In Sun Over Breda, Inigo is still only fourteen, a mochilero, or page, to his beloved Capitan Alatriste. He has followed Alatriste, who had several reasons to want to be out of Spain itself, to Holland. Inigo is packmule and general errand boy for the squadron Alatriste serves as team leader. He is not allowed to carry a sword or pike himself, but that doesn't mean that Inigo isn't up at the front passing out ammunition and other supplies to the soldiers, or is immune to hazardous assignments. The book is really more of a lengthy description of trench warfare at the close of the Thirty Years War and beginning of the Eighty Years War as waged between the mainly Catholic countries of Spain and Italy, and the mostly Protestant "heretics" - the Dutch, the Flemish, and the English.
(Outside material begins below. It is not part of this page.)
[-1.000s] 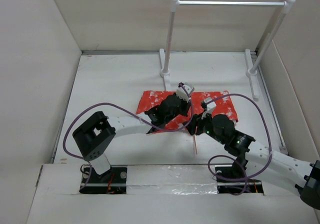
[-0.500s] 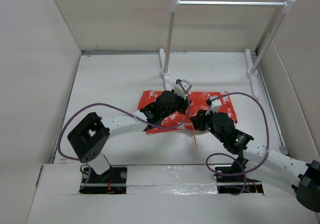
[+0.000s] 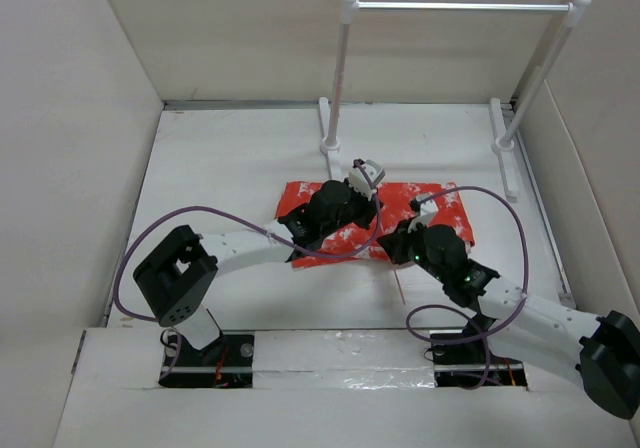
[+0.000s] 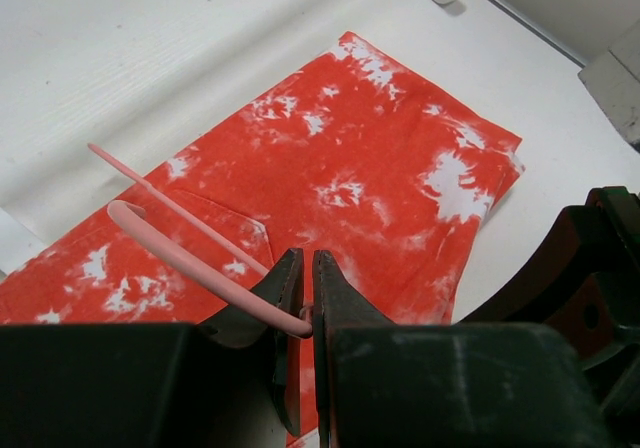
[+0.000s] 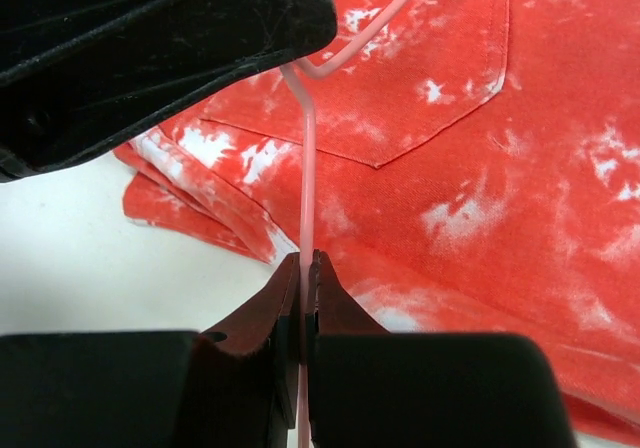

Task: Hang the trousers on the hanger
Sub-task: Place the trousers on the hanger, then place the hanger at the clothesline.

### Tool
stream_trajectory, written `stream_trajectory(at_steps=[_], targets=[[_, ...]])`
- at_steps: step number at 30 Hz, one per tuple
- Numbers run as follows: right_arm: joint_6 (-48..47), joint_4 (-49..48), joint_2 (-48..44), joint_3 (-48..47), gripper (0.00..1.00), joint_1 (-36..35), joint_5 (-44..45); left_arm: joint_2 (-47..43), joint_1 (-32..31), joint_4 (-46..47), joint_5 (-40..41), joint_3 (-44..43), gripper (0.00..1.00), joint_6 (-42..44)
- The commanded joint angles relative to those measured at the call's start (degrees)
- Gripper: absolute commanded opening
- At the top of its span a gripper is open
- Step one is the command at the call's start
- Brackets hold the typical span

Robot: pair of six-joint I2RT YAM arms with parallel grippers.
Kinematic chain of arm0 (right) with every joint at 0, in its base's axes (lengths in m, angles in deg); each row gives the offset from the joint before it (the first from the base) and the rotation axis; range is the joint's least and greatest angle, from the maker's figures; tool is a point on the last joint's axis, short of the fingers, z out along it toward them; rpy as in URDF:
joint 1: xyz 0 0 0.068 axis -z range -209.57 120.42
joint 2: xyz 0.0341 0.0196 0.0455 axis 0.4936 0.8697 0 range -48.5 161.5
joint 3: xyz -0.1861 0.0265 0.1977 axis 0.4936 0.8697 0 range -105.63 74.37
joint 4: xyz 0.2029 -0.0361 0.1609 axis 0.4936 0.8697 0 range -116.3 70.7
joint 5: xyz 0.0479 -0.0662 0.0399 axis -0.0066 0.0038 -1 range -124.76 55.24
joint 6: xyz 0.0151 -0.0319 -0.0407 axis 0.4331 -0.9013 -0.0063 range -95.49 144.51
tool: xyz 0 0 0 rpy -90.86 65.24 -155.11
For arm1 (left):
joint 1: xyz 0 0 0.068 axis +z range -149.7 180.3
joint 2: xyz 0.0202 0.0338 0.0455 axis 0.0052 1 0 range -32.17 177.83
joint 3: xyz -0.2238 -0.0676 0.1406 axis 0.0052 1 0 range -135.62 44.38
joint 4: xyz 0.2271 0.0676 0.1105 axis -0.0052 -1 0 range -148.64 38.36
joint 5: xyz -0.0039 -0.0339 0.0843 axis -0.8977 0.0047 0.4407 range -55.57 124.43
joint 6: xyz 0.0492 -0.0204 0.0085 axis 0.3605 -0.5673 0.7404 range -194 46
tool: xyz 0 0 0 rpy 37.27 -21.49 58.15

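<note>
Left gripper [image 4: 308,270] is pinched on the hanger [image 4: 200,264] near its hook, right gripper [image 5: 305,268] clamps a straight bit of it. Trousers [image 4: 380,168] lie flat on the table [image 3: 220,158] underneath.

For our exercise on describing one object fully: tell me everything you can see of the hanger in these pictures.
The hanger is thin, smooth pinkish wire with a curved hook end and a bent corner. It sits over the folded trousers, and one wire reaches past their near edge. The left gripper is shut on the wire leading from the hook. The right gripper is shut on a straight stretch. Its full outline is hidden by the arms.
</note>
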Motion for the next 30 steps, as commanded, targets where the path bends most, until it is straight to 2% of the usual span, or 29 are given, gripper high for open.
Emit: stream_trajectory(at_steps=[1, 9, 11, 14, 15, 16, 21, 27, 30], targets=[[1.3, -10.5, -3.5, 1.6, 0.00, -0.6, -6.6, -4.2, 0.8, 4.9, -2.1, -3.8, 0.00, -0.1], [3.1, -18.7, -7.2, 0.8, 0.00, -0.6, -14.4, -3.6, 0.8, 4.2, -5.0, -11.1, 0.00, -2.1], [4.6, -23.4, -7.6, 1.4, 0.00, -0.6, -14.8, -3.5, 0.8, 3.2, -6.2, -14.0, 0.00, -2.4], [7.0, -27.4, -8.8, 1.8, 0.00, -0.6, -13.5, -3.3, 0.8, 2.1, -6.4, -17.2, 0.13, -2.7], [6.9, -28.0, -9.2, 1.7, 0.00, -0.6, -13.1, -3.5, 0.8, 2.2, -6.3, -17.8, 0.22, -2.9], [7.1, -28.7, -10.0, 1.4, 0.00, -0.6, -12.0, -3.9, 0.8, 2.3, -6.0, -18.1, 0.26, -3.3], [7.8, -23.9, -13.0, -3.2, 0.00, -0.6, -6.1, -5.7, 1.4, 0.9, -6.3, -21.0, 0.54, -3.5], [6.5, -16.6, -14.0, -8.8, 0.00, -0.6, -0.9, -10.1, 1.9, 0.8, -6.3, -21.7, 0.76, -2.6], [6.5, -16.1, -13.0, -10.2, 0.00, -0.6, -1.6, -11.1, 1.9, -0.9, -6.1, -23.3, 0.81, -1.9]])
Pitched battles, sapping, tunneling and mining towns, a long-drawn out seige, mutinies, and the great divide between the common soldier and their commanders all play a part in this story. The miracle is that Inigo and Alatriste and a number of their companions manage to survive. Inigo describes in the Epilogue how a decade later, he is able to assist Diego Velazquez with accurate descriptions of the details for his famous painting "Surrender At Breda" in which the Spanish General Spinola accepts the keys of the conquered city of Breda from the Dutch commander Justin of Nassau. You can see it for yourself by clicking on this link: Painting of "Surrender of Breda"
Not knowing too much about Spanish history, I had read the first two books in this series (see my posts for Captain Alatriste 3/25/11 and Purity of Blood 5/17/11) as swashbuckling historical fiction. I was therefore astonished to learn (from reading the Editor's Note Concerning the presence of Captain Alatriste in Diego Velazquez's painting The Surrender of Breda.) that both Diego Alatriste and Inigo Balboa are actual persons, and that Perez-Reverte has based his Captain Alatriste novels on the manuscript memoirs of Inigo Balboa sold at auction in London in 1952. Balboa really did consult with Velazquez about this very painting, claiming that Alatriste was in it. Perez-Reverte made a most interesting find buried in one of his source books about this painting. I won't reveal it here, but it links to something equaling interesting in the Appendix to Sun Over Breda. It does pay to read all the Notes and Appendices at the end of the book - you never know what you'll find back there!